Dinniman: Standing for Dogs, Cats & All Pets in Pennsylvania
WEST CHESTER (October 4, 2016) – Until state Senator Andy Dinniman passed “Daniel’s Law” (Act 182 of 2012), it was perfectly legal to euthanize pet animals in Pennsylvania by using exhaust from a vehicle’s tailpipe.
In fact, previously, Pennsylvania’s 1983 Animal Destruction Method Authorization Law, did not only allow carbon-monoxide gassing but even went on to explain how to do it when hooking up a hose to an automobile exhaust. The only legal stipulation was that the carbon monoxide gas not exceed 115 degrees!
“That was beyond unacceptable,” Dinniman said. “To call it cruel and inhumane was a gross understatement. It was not in line with our values as Chester Countians. I was determined to do something about it, and together, we formed a grassroots coalition and we sure did.”
Dinniman embarked on an 18-month effort to change that law – a fight that led to many new friends and allies along the way. One of the most prominent was Daniel the Beagle – a dog that had gained national attention for surviving a euthanasia attempt in an Alabama gas chamber.
Daniel was adopted by Joe Dwyer of Nutley, New Jersey and together they joined Dinniman and hundreds of other supporters for a rally at Thorncroft Equestrian Center in Malvern in November 2011.
“When I witnessed how many people came out to support Daniel’s Law, how much they cared about this issue, and how much they loved their animals – just as I love my dog – it was an inspirational experience,” Dinniman said. “I knew we could get it done, and we would not settle for anything less.”
Led by Dinniman, a grassroots coalition of animal lovers, called, wrote, lobbied and e-mailed lawmakers. It came down to the wire, but on the last day of legislative session, October 17, 2012, the bill passed the Senate and then it passed the House. Later, it was signed by the governor and Daniel’s Law officially became law.
Under Daniel’s Law, Pennsylvania joined more than 20 other states that had banned pet animal gas chambers. In addition, the law prohibited other inhumane methods of pet animal euthanization including:
- High altitude decompression chambers.
- Chemicals like chloroform, ether, halothane and fluothane.
The new law stipulates that euthanasia of cats, dogs, and other household pets be done by injection of an FDA-approved drug, such as sodium pentobarbital, widely considered the most humane method. The injection must be carried out by a euthanasia technician licensed by the State Board of Veterinary Medicine. It also requires veterinarians and animal protection organizations to disclose the specific euthanasia method they use.
“Passing Daniel’s Law is one of the accomplishments that I remain most proud of in the legislature. And I’m proud of it because we did it together. It was a grassroots, community effort that started here in Chester County,” Dinniman said. “My family has had several dogs and we always consider them beloved members of our families.
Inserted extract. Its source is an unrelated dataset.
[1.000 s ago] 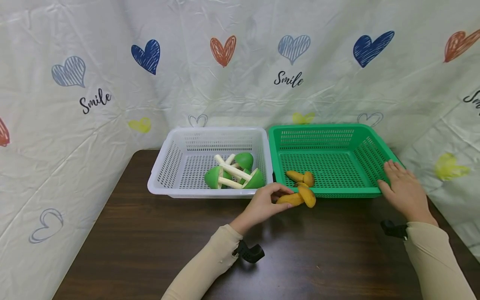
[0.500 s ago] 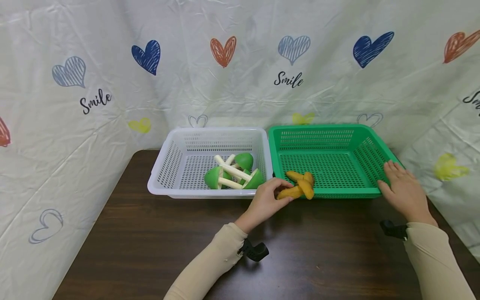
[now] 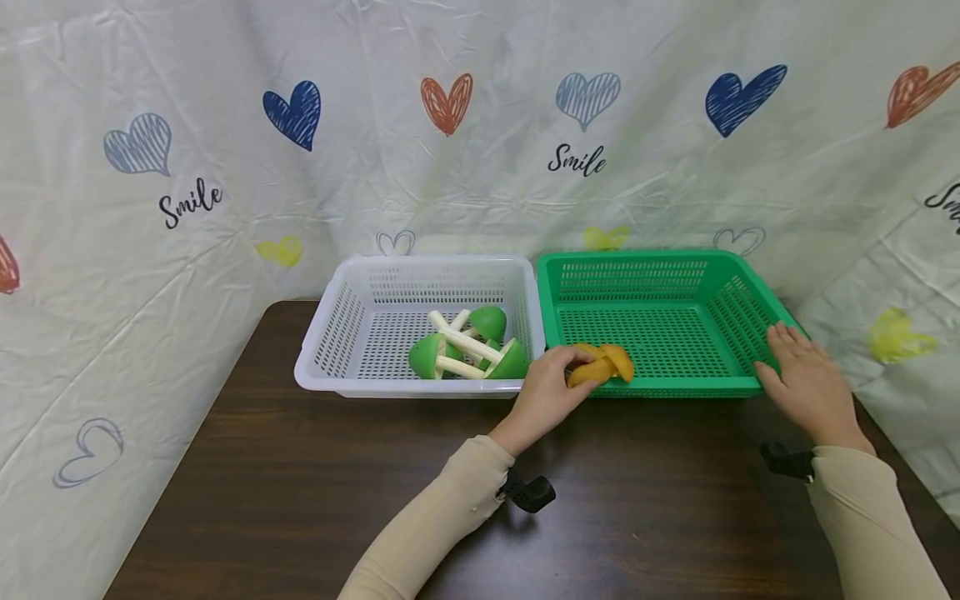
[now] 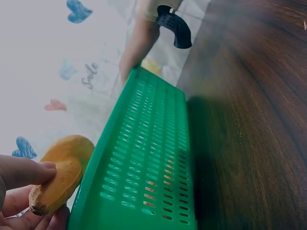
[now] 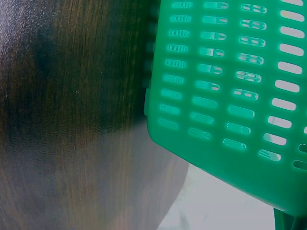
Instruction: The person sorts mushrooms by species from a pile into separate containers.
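In the head view my left hand (image 3: 553, 388) pinches a yellow-brown mushroom (image 3: 591, 372) between thumb and fingers, just over the near-left rim of the green basket (image 3: 675, 385). The left wrist view shows the thumb on the stem of this mushroom (image 4: 58, 187), with its rounded cap close to the basket's edge. Another yellow mushroom lies inside that corner, mostly hidden behind the held one. My right hand (image 3: 812, 385) rests with straight fingers on the right rim of the green basket; the right wrist view shows the basket wall (image 5: 220, 110) but no hand.
A white basket (image 3: 330, 382) stands directly left of the green one, holding several green-capped mushrooms (image 3: 510, 358) with pale stems. Both baskets sit on a dark wooden table (image 3: 300, 492). Behind them hangs a pale cloth (image 3: 495, 192) printed with hearts.
My left hand has carried the mushroom up and away from me, from in front of the green basket's near rim to over its left corner. The right hand stays in place.
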The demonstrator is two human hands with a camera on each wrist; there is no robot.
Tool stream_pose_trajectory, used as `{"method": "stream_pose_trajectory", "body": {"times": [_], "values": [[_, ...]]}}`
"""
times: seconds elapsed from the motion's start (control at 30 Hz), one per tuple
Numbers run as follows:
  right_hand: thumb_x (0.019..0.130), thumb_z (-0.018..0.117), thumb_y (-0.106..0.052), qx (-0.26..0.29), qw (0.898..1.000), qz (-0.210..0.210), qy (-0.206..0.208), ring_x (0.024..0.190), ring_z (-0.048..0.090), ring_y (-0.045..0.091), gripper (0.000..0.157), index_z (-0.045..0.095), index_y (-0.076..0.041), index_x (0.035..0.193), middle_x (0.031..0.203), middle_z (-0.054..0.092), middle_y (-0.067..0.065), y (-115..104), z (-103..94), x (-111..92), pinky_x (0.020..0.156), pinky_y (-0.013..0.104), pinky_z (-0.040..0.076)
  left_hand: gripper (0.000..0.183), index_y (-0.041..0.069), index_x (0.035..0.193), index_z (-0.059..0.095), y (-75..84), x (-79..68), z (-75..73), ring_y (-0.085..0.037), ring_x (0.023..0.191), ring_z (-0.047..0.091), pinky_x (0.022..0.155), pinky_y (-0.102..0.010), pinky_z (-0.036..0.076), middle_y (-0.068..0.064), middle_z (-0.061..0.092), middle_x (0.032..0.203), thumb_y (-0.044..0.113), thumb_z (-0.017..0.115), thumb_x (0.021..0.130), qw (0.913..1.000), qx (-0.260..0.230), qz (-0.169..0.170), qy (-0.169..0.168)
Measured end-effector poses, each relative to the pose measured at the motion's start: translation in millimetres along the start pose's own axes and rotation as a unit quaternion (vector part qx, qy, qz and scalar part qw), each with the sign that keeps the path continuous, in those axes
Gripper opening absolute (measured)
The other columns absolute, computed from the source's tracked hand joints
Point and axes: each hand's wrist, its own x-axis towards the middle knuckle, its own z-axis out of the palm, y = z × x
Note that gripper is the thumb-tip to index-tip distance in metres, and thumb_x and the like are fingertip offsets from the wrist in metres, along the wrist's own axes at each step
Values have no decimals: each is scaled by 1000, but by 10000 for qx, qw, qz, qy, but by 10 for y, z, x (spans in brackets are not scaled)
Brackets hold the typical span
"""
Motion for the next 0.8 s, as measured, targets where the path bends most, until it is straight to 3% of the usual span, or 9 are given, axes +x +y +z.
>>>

I know many Chester Countians and Pennsylvanians feel the same way.”
For his successful efforts in passing Daniel’s Law, Dinniman was named Humane Senator of the Year in 2013 by the Pennsylvania Chapter of the U.S. Humane Society.
Dinniman, who currently has a rescue poodle named Jagger, continues to be a champion of dogs, cats, pets, and other animals both in Chester County and throughout Pennsylvania.
He helped pass the Pennsylvania Dog Law (Act 119 of 2008), which cracked down on puppy mills by tightening kennel regulations and standards. The next year, he worked to pass Act 38 of 2009, which helps ensure that kennel dogs receive safe and proper medical care.
Currently, he has introduced legislation to both better protect pet animals and their families.
Dinniman’s Senate Bill 594, the Pet Protection from Domestic Abuse Act, calls for strengthening Pennsylvania’s Animal Cruelty Law to increase the penalty when animal abuse happens in a domestic-violence situation. This often occurs when an estranged spouse, or partner (who is under a protection from abuse order) will get back at that individual by hurting or killing their pet in order to inflict emotional harm.
Statistics show that almost half of domestic violence victims have delayed leaving a dangerous situation because they fear for their pet’s safety. Figures provided by the Humane Society of the United States show that those fears are not unfounded, reporting that approximately one million animals are killed or abused in connection to domestic violence each year.
Senate Bill 594 unanimously passed the Senate and is now in the House.
Most recently, Dinniman stood with Senator Rich Alloway in a bipartisan effort to pass “Libre’s Law” (Senate Bill 1372) which calls for increasing the penalty for the cruelty and neglect of companion animals.
The law is named for a puppy that was so neglected that he was near death when he was rescued from a Lancaster County farm. It adds a new classification for offenders who cause the death or serious bodily injury of an animal – one that comes with third-degree felony charges.
In addition, Dinniman has voted for, supports, or has co-sponsored the following bills:
- Senate Bill 373 sets limits for tethering dogs in relation to the length, safety, and fit of the tether, as well as the availability of food, water, shade, and suitable temperature. This legislation has passed the Senate and is currently in the House.
- Senate Bill 573 helps ensure that all Dog Law fines and penalties go to supporting the operations of the Office of Dog Law Enforcement, rather than being diverted to other areas.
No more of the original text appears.